Ride sharing service Lyft (NASDAQ: LYFT) missed Wall Street’s revenue expectations in Q3 CY2025, but sales rose 10.7% year on year to $1.69 billion. Its GAAP profit of $0.11 per share was 53.6% above analysts’ consensus estimates.

Is now the time to buy Lyft? Find out by accessing our full research report, it’s free for active Edge members.

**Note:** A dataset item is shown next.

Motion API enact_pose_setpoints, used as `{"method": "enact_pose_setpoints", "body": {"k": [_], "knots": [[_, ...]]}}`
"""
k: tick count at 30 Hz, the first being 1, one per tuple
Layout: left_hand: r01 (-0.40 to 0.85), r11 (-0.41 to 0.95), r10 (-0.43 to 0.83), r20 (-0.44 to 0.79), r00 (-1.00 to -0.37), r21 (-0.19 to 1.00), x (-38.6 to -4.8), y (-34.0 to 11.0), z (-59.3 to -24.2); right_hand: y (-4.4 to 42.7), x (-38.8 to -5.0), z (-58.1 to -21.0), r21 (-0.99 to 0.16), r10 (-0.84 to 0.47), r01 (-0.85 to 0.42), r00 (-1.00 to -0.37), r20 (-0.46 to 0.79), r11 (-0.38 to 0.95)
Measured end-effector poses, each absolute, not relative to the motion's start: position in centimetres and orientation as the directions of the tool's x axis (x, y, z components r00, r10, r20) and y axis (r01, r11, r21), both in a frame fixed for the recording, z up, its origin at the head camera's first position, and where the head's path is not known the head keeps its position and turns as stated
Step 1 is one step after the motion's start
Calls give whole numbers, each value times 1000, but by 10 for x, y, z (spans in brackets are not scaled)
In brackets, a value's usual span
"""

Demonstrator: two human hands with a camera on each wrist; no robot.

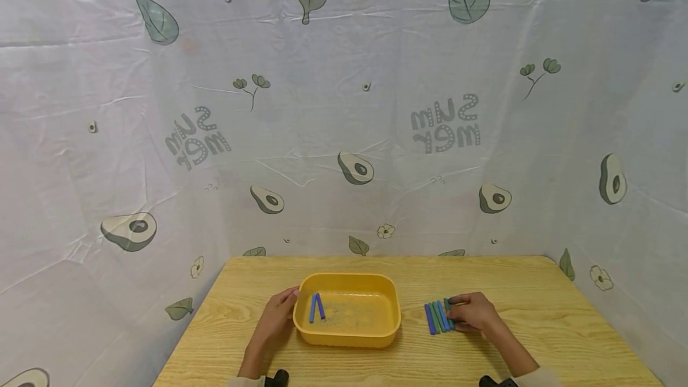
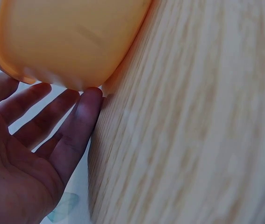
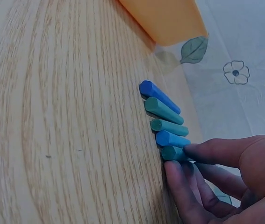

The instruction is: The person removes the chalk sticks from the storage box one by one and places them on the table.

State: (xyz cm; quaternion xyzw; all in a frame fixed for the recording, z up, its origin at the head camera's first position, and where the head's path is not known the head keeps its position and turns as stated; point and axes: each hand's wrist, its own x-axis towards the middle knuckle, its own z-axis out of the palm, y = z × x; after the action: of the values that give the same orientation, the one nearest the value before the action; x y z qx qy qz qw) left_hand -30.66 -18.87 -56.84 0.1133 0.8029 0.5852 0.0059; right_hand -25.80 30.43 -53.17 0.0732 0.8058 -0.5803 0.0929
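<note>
A yellow plastic tray (image 1: 349, 339) sits on the table, with a blue chalk stick (image 1: 312, 309) and a violet-blue chalk stick (image 1: 321, 306) lying at its left side. My left hand (image 1: 276, 316) touches the tray's left end; in the left wrist view its fairly straight fingers (image 2: 83, 112) rest against the outer wall. Right of the tray lies a row of several chalk sticks: violet-blue (image 3: 160, 96), two green (image 3: 165, 110) and light blue (image 3: 172, 139). At the row's right end, my right hand (image 1: 475, 310) pinches a dark teal chalk stick (image 3: 172, 153) between thumb and fingers.
The light wood table (image 1: 344, 369) carries the tray and chalk. Powdery specks cover the tray's floor. A pale curtain (image 1: 322, 124) printed with avocados and leaves hangs behind the table and along both sides.
</note>
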Motion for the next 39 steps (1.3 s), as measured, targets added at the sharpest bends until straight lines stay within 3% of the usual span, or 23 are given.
{"method": "enact_pose_setpoints", "body": {"k": [12,25,39], "knots": [[183,258,204,132,-970,949,-308,-189,-570,301,-257,-535,-895,51,210,-977,-207,393],[176,267,204,122,-971,947,-311,-190,-570,303,-260,-530,-884,52,265,-963,-266,384],[195,310,187,141,-972,931,-311,-190,-572,302,-259,-528,-885,69,238,-971,-230,399]]}}
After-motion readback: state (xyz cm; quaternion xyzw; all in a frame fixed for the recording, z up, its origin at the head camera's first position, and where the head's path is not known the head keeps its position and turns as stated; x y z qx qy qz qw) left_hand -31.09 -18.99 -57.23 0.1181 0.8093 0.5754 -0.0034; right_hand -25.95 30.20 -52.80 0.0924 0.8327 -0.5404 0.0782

Lyft (LYFT) Q3 CY2025 Highlights:

  • Revenue: $1.69 billion vs analyst estimates of $1.70 billion (10.7% year-on-year growth, 1.2% miss)
  • EPS (GAAP): $0.11 vs analyst estimates of $0.07 (53.6% beat)
  • Adjusted EBITDA: $138.9 million vs analyst estimates of $139.8 million (8.2% margin, 0.6% miss)
  • Q4 Guidance: Gross Bookings of approximately $5.01 billion to $5.13 billion, up approximately 17% to 20% year over year (beat)
  • Operating Margin: 1.4%, up from -3.7% in the same quarter last year
  • Free Cash Flow Margin: 0%, down from 20.7% in the previous quarter
  • Active Riders: 28.7 million, up 4.3 million year on year
  • Market Capitalization: $7.89 billion

Company Overview

Founded by Logan Green and John Zimmer as a long-distance intercity carpooling company Zimride, Lyft (NASDAQ: LYFT) operates a ridesharing network in the US and Canada.

Revenue Growth

Examining a company’s long-term performance can provide clues about its quality. Any business can experience short-term success, but top-performing ones enjoy sustained growth for years. Luckily, Lyft’s sales grew at a solid 17.3% compounded annual growth rate over the last three years. Its growth beat the average consumer internet company and shows its offerings resonate with customers, a helpful starting point for our analysis.

Lyft Quarterly Revenue

This quarter, Lyft’s revenue grew by 10.7% year on year to $1.69 billion but fell short of Wall Street’s estimates.

Looking ahead, sell-side analysts expect revenue to grow 14.3% over the next 12 months, a deceleration versus the last three years. Despite the slowdown, this projection is admirable and implies the market is baking in success for its products and services.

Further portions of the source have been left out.